With nary a grand set to romp about in, no haunted castles, no foggy forests, and a script that puts the onus on the main character’s skills to engage us, Whale bet the house on the still unknown Claude Rains, and therein lies the genius of this film. I say genius because the character of Jack Griffith is truly bad and kind of a badass with almost no likable characteristics, and yet I find myself sympathizing with him the entire film. With the restraints placed on him by playing a bandaged character, Rains leans into his vocal and physical deliveries. The shorter run times of these older films (71 minutes in this case) also help prevent character fatigue, but it’s Rains skill and presence that lift this film up to the next level. There are also two facts about the script also bear uncommon influence on the film: first the fact that R.C. Sheriff’s adaptation had to be approved by still-living author H.G. Wells, and that Preston Sturges added his light touch without credit.

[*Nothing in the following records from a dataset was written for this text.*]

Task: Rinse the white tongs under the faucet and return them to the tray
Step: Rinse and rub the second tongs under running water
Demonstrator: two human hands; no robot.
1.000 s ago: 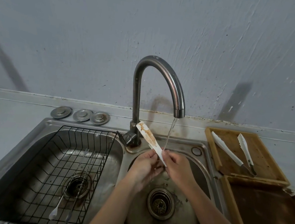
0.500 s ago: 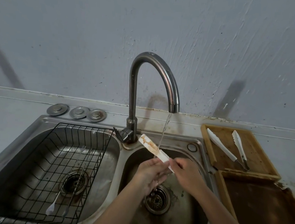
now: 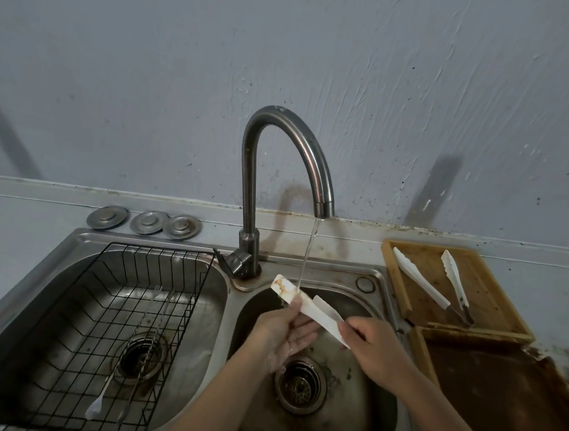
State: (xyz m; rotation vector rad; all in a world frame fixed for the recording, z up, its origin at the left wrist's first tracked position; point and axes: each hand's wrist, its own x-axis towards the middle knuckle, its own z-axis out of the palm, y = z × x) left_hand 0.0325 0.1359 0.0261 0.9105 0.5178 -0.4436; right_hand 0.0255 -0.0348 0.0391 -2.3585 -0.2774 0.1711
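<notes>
White tongs (image 3: 314,310) with brown stains on the tip lie across both my hands over the right sink basin. Water runs from the curved faucet (image 3: 282,167) onto the stained tip. My left hand (image 3: 283,332) cups the tongs near the tip, thumb on top. My right hand (image 3: 372,352) grips the handle end. The two arms of the tongs are spread apart. A wooden tray (image 3: 407,294) on the counter to the right holds a second pair of white tongs (image 3: 448,288).
The left basin holds a black wire rack (image 3: 103,306) with a utensil (image 3: 102,395) lying in it. Three metal drain covers (image 3: 145,222) sit behind the sink. A second, darker wooden tray (image 3: 501,399) lies nearer on the right. The drain strainer (image 3: 299,385) is below my hands.
The tongs have tilted down toward horizontal and their stained tip has moved into the water stream. My right hand slid out toward the handle end, and the arms of the tongs spread.
</notes>
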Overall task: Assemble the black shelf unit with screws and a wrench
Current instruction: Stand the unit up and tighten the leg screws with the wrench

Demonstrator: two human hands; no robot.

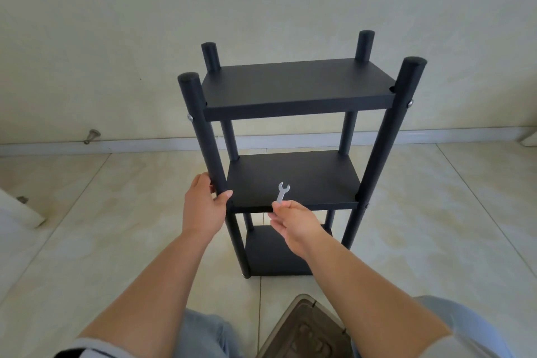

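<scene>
The black shelf unit (293,87) stands upright on the tiled floor, with three shelves between four round posts. My left hand (203,206) grips the front left post (200,131) at the level of the middle shelf (316,180). My right hand (296,222) pinches the lower end of a small silver wrench (282,192), holding it upright over the front edge of the middle shelf. Silver screw heads show on the front posts at the top shelf, the left screw (190,117) and the right screw (410,103).
A wall and white skirting board (145,144) run close behind the unit. A metal door stop (92,136) sticks out at the left. A white object (20,209) lies at the far left. A brown stool or box (305,328) sits between my knees.
</scene>
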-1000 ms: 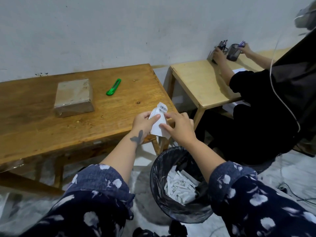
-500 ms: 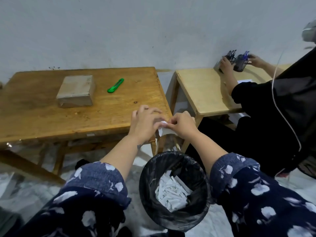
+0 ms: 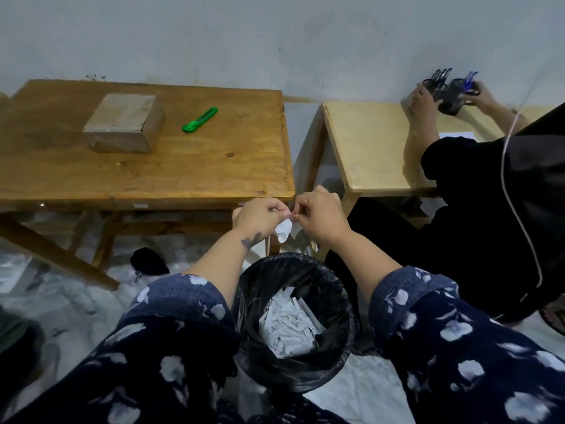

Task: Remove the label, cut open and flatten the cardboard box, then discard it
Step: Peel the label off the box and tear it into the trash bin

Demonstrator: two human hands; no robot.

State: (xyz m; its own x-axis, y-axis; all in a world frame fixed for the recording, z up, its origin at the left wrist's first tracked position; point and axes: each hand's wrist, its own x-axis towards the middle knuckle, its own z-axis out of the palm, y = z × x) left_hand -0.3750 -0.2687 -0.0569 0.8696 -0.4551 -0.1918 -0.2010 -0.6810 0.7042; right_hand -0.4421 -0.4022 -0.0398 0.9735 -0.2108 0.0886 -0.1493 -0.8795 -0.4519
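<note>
The person's left hand and right hand meet just past the near edge of the dark wooden table, fingers curled and pinching between them a crumpled white paper label, which hangs down from the fingertips. Directly below the hands stands a round bin lined with a black plastic bag, holding a heap of white paper scraps. The closed brown cardboard box sits flat on the table toward its far left, well apart from the hands, and a green plastic utility knife lies just to the right of it. At a paler wooden table on the right, another person in black handles dark pen holders.
</note>
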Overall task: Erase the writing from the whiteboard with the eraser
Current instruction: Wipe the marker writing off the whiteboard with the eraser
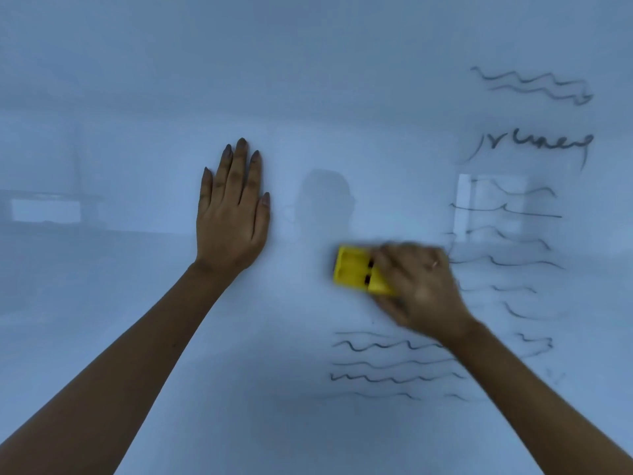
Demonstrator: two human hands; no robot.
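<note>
Whiteboard (308, 80) fills the whole view, pale and glossy, with dim reflections of the room lying across it. The left hand (233, 207) lies flat against a bare part of the board, fingers straight and close together, seemingly bracing the person. The right hand (418, 286) grips the yellow eraser (356, 270) by one end, fingers curled round it, with the other end sticking out to the left; both are smeared by motion blur, so whether the eraser's face is pressed fully on the surface cannot be told for sure. Writing (513, 207) remains in wavy dark lines: a column to the right of the hand running from near the top downward, and a further block of squiggles (394, 365) below the hand. Much of the job appears undone. The main risk from here is patchy wiping: a fast, light stroke could smear the ink into grey streaks rather than lift it, and a tilted eraser would clean only along one edge. The forearm also crosses the lower lines and could smudge them or pick up ink. Faint strokes may be missed among the reflections.
</note>
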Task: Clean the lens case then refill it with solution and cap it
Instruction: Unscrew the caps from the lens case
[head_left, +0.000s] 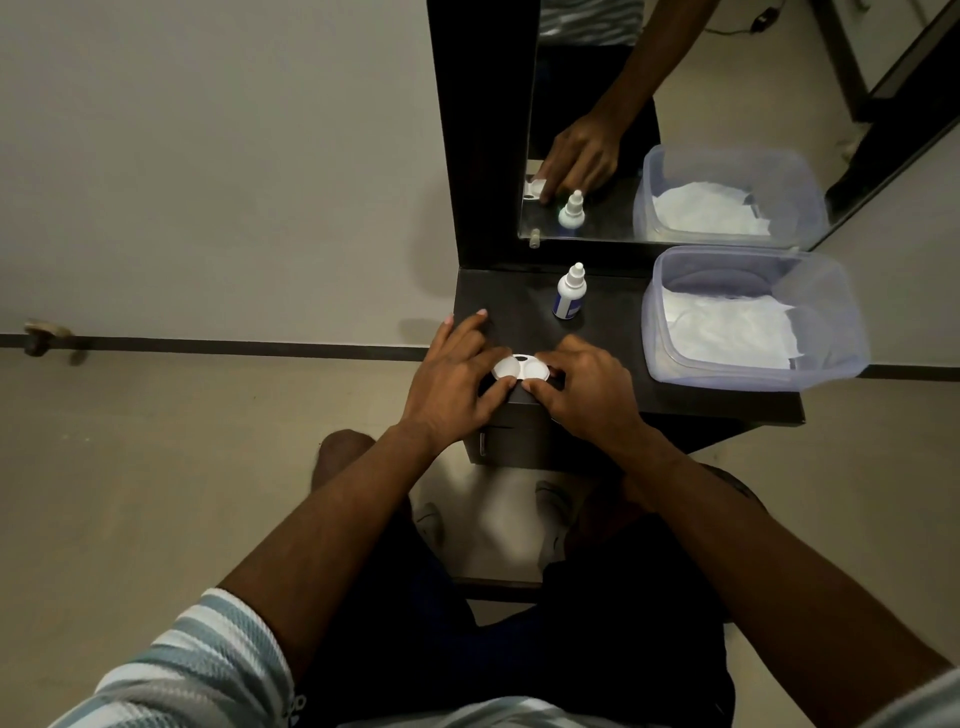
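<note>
The left hand (451, 374) rests on the dark bench (613, 332) with its fingers curled over the left end of the white lens case (521, 368); its thumb presses the near edge of the left round part, and its first finger points away across the bench. The lens case lies flat near the front edge of the bench, right between both hands. It is longer than it is wide, and its long side runs from left to right, so one round part sits by each hand. The round tops face up. I cannot tell if the caps are on or off, because fingers hide much of it. The right hand (589, 387) grips the right end of the case, with fingers bent over the far side and the thumb on the near side. So both hands are close together and both hold the same small thing. I think this is an opening or closing step, but the picture does not say which. The next move likely needs one hand to keep the case flat while the other turns a cap. Behind the case stands the small solution bottle (570, 293), upright, its tip pointing up, well apart from the hands. Far right sits a clear plastic tub (841, 317) with white tissue (727, 332) inside.
</note>
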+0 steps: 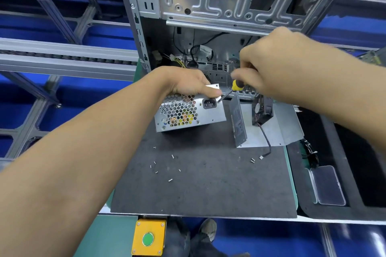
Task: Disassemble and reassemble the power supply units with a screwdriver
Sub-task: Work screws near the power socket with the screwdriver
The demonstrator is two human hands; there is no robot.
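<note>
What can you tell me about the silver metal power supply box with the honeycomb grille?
The silver metal power supply box sits tilted on the dark grey mat. Its near face has a honeycomb grille showing copper coils and yellow parts, beside a black power socket. The left hand grips its top edge; the yellow-handled screwdriver tip meets the face beside the socket.

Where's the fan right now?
In the head view, the black fan stands on edge on the metal cover plate, right of the power supply unit, below the right hand.

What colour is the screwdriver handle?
Yellow and black; the screwdriver handle shows in the head view, held in the right hand.
</note>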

How big a monster is this Invisible Man, you ask? One of the more striking details of the plot is that he kills 122 people, starting with a cop. The rest of the body count includes the violent murders of twenty men from the search party, his peer and competitor for Flora’s hand, Dr. Arthur Kemp, and a hundred (!) people in a train he derails over a mountain pass. John Wick is a church deacon writing his weekly sermon in comparison. I was particularly impressed that this was a post-Code film because even though crime doesn’t pay it certainly has a field day. I’ve read more than one review that found Rain’s performance humorous but I find that hard to square with his astronomical and unrepentant kill count, no matter how gleefully execeuted (to be fair, I did laugh when he threw a couple of searchers off a cliff, but that was laughing with him, not at him) and it’s hard not to delight in any dialogue touched by Preston Sturges.

I grew up adoring these monster films on television and still find a familiar comfort watching them today. Many details, large and small, jump out at me now that passed unnoticed before: from the overall glory and wonder of Bela Lugosi’s version of Dracula, or the common underlying tropes recycled plotwise, to the radiant beauty of Elsa Lanchester, it’s Claude Rains performance as the Invisible Man that reigns highest in my regards, from his first appearance in a snowstorm near Iping, through his various costume changes and undressings, to his sudden and brutal death and his deathbed return to his sympathetic human form. Though his body was invisible in the film, his larger-than-life performance will live on.